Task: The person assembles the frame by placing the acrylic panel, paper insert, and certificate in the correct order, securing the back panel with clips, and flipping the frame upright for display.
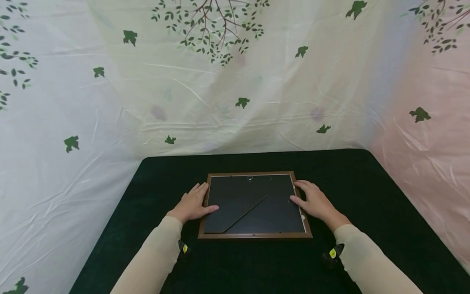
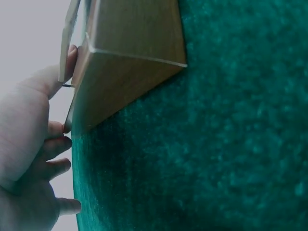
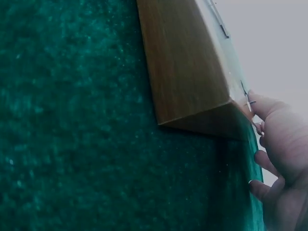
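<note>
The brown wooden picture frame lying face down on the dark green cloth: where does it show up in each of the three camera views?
Head view: the brown wooden picture frame lies mid-table, black backing up, between both hands.
Left wrist view: its wooden corner fills the upper left.
Right wrist view: its wooden corner sits top centre.
Shared landmark: the dark green table cloth under it in every view.

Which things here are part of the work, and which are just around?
In use:
- picture frame, lying face down with its dark back up
- left hand, resting on the frame's left edge
- right hand, resting on the frame's right edge

Just around:
- green table cover under the frame
- leaf-print cloth hung behind
</note>
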The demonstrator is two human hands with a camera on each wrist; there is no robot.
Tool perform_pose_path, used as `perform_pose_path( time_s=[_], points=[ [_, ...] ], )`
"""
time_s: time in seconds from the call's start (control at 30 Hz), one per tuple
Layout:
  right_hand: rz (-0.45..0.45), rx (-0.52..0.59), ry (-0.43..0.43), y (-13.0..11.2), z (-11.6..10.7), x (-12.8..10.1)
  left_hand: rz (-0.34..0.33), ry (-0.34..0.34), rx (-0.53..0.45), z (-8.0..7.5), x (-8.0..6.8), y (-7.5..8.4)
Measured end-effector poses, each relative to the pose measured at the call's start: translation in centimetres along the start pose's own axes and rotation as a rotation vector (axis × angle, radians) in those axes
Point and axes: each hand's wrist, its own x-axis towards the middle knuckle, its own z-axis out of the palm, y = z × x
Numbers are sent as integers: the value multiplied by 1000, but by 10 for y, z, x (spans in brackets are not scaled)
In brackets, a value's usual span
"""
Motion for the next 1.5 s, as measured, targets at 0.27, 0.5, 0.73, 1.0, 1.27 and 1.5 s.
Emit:
perform_pose_path(
  time_s=[0.27, 0.5, 0.73, 1.0, 1.27, 1.5],
  points=[
    [0, 7, -16, 2, -1, 1, -16, -13, -6, 3, 2, 0],
    [-21, -53, -54, 1, -4, 3, -10, -16, -5, 2, 3, 0],
    [-70, -163, -71, -4, -7, 4, -2, -4, 7, 0, 2, 0],
    [-86, -273, -99, -8, -8, 2, -1, -8, 5, 0, 2, 0],
    [-45, -159, -99, -4, -2, -1, -9, -15, 22, 1, 5, -1],
    [-15, -15, -110, -3, -1, -13, 37, 26, 145, -12, 20, 7]
  ],
)
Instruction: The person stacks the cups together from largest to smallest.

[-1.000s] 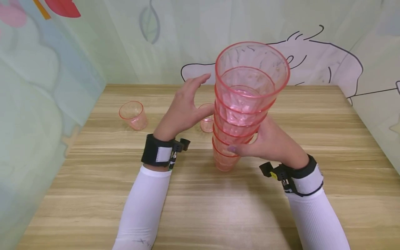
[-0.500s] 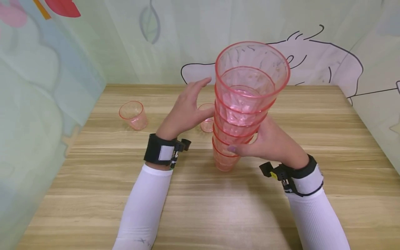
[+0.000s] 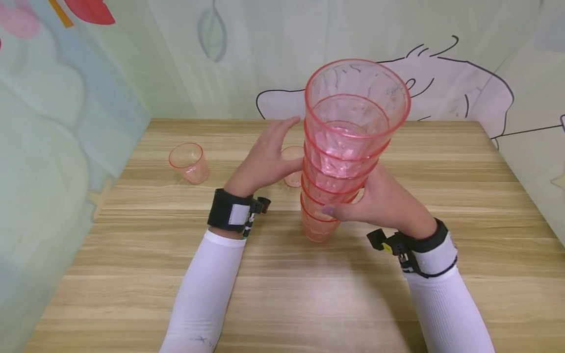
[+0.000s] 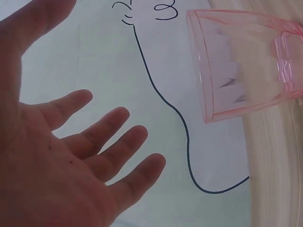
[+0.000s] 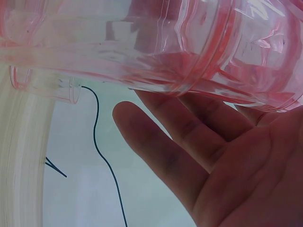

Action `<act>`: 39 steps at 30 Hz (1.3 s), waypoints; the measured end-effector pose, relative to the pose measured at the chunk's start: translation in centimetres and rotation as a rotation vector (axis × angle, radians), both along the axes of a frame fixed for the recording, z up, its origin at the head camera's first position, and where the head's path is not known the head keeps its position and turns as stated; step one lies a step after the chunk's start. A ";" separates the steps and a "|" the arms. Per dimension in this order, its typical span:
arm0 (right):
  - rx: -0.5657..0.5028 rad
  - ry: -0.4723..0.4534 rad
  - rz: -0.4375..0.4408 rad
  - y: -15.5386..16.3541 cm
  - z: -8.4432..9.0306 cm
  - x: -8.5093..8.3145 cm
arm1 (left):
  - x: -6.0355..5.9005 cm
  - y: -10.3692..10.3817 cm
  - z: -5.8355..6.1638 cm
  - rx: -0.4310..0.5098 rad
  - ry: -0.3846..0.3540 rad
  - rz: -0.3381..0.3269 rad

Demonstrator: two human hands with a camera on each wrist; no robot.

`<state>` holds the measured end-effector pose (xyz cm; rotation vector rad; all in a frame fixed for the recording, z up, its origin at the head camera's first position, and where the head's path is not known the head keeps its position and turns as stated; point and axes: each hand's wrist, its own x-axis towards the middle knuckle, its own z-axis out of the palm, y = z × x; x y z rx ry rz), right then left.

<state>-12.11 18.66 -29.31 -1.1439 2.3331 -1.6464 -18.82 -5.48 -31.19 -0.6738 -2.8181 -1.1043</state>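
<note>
Cups are making up the whole working set, all of clear pink plastic with a faceted wall and a darker red rim. I am seeing a stack of nested cups [image 3: 342,147] standing upright on the wooden table [image 3: 397,304], near its middle, with the widest rim at the top and several rims showing one below another. Nothing is sitting inside the top cup except the next cup down.

My right hand [image 3: 379,201] is holding the stack at its lower part, thumb in front and fingers wrapped behind; the right wrist view is showing those fingers [image 5: 180,156] lying along the nested walls [image 5: 189,56].

My left hand [image 3: 265,159] is hovering just beside the stack at its left, fingers spread wide and straight, gripping nothing. The left wrist view is confirming the open palm [image 4: 61,165]. Whether the fingertips are touching the stack, I cannot tell.

A single small cup [image 3: 292,165] is standing upright and empty on the table behind that hand, also showing in the left wrist view [image 4: 246,66]. A second loose cup [image 3: 188,162] is standing empty, well apart to the left. A printed curtain [image 3: 88,73] is hanging behind the table.
</note>
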 end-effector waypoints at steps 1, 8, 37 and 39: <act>0.002 0.003 0.000 0.0 -0.1 -0.1 | 0.0 0.0 -0.1 -0.005 -0.004 0.001; 0.007 0.013 -0.005 0.1 -0.3 -0.2 | -0.2 0.1 -0.4 -0.014 -0.011 -0.001; -0.016 -0.011 0.016 0.0 -0.3 -0.1 | -0.9 0.1 -1.9 -0.083 -0.086 -0.037; -0.010 -0.009 0.011 0.0 -0.3 -0.1 | -0.9 0.1 -1.9 -0.087 -0.098 -0.035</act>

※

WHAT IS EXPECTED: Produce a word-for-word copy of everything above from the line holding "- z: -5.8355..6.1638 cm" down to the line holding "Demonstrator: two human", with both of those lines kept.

COMPLETED EXERCISE:
  - z: -5.8355..6.1638 cm
  - rx: -0.4310..0.5098 rad
  - ry: -0.3846..0.3540 rad
  - rz: -0.3381..0.3269 rad

Demonstrator: two human hands with a camera on each wrist; no robot.

That finishes the answer to the exercise.